I am reading Shilov's book linear algebra. He explains how to compute determinants. Basically, for the plus terms you write \begin{equation} x_{a1}x_{b2}x_{c3}x_{d4}x_{e5} x_{f6} \end{equation} and then permute the left side indices, giving \begin{align} &x_{a1}x_{b2}x_{c3}x_{d4}x_{e5} x_{f6}\\ &x_{b1}x_{c2}x_{d3}x_{r4}x_{f5} x_{a6}\\ &x_{c1}x_{d2}x_{e3}x_{f4}x_{a5} x_{b6}\\ &x_{d1}x_{e2}x_{f3}x_{a4}x_{b5} x_{c6}\\ &x_{e1}x_{f2}x_{a3}x_{b4}x_{c5} x_{d6}\\ &x_{f1}x_{a2}x_{b3}x_{c4}x_{d5} x_{e6}\\ \end{align} I just used letters to make it obvious which index was permuting. You should think of it like $a=1,b=2$, etc
For the minus terms you write
\begin{equation} x_{f1}x_{e2}x_{d3}x_{c4}x_{b5} x_{a6} \end{equation}
and do the same thing.
I understood all of that. Made sense.
My Confusion
I want to find the sign of \begin{equation} a_{23}a_{31}a_{42}a_{56}a_{14} a_{65} \end{equation} for this term that appears in a determinant of order $6$.
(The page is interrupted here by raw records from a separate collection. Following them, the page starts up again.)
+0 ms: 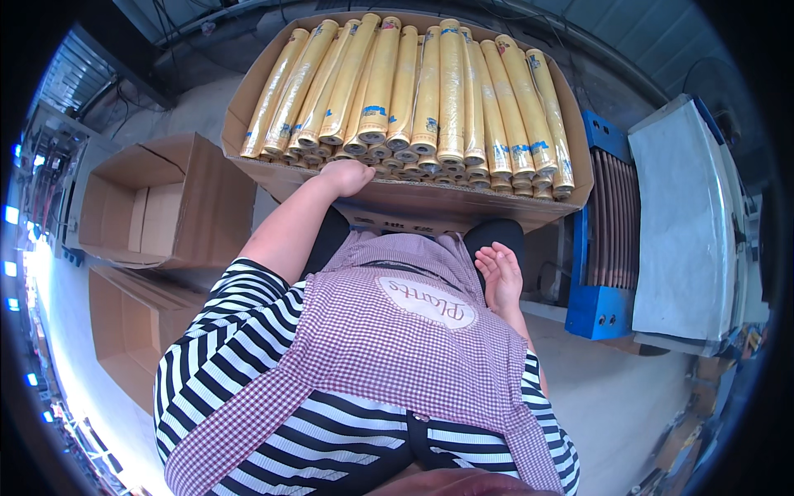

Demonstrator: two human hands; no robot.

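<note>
A large cardboard box stands in front of me, packed with several long yellow wrapped rolls lying side by side. My left hand rests on the box's near edge, by the roll ends, fingers curled over the rim. My right hand hangs lower by my right thigh, fingers loosely apart, holding nothing. I wear a striped shirt and a checked apron.
Two empty open cardboard boxes lie on the floor at my left. A blue machine with rollers and a grey flat table stand at my right. The floor is grey concrete.
</note>
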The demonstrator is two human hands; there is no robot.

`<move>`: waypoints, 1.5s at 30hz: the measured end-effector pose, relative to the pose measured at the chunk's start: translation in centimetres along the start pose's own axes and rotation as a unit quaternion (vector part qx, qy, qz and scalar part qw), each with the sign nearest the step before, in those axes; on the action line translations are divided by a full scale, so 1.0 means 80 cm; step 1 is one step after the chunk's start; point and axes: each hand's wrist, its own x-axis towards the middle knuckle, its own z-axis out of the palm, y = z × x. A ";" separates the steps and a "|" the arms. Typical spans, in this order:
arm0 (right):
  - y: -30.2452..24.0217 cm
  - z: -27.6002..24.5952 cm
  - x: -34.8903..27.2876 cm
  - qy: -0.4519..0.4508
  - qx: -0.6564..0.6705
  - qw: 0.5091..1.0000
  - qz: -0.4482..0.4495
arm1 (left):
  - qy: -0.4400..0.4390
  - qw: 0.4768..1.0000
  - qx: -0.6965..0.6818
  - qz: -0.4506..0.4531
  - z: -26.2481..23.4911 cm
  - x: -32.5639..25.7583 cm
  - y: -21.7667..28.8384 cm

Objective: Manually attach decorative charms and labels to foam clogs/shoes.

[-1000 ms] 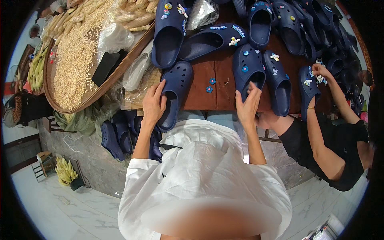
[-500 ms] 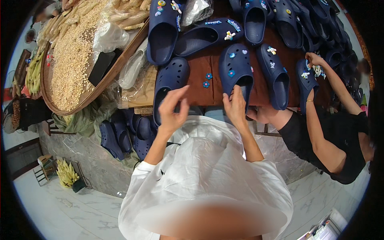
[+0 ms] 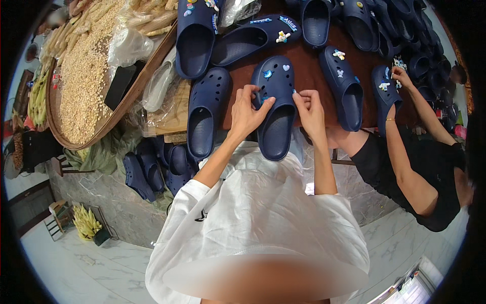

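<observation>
Both hands have shifted onto the navy clog (image 3: 276,109) in the middle since half a second ago, when they were raised just short of it. Now the left hand (image 3: 247,112) pinches its left edge up near the toe, and the right hand (image 3: 310,111) grips the right edge, fingers curled on the rim. That clog sits on the brown worktop (image 3: 309,76), toe pointing away, with a heart charm on it. Just to its left is a plain navy clog (image 3: 205,119). On the right, another person's hand (image 3: 402,77) touches a charm on a different clog (image 3: 386,96).
</observation>
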 end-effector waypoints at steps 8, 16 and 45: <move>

But if I rearrange to make the right indices in order,
\begin{equation} a_{31}a_{42}a_{23}a_{14} a_{65}a_{56} \end{equation}
you can see the left indices read \begin{equation} 342165 \end{equation} which isn't in order. \begin{equation} 165342 \end{equation}
The above determinant rules only work if the left hand indices are in numerical order like \begin{equation} 432165 \end{equation} My Question:
How can I compute a determinant if the left hand indices aren't in order?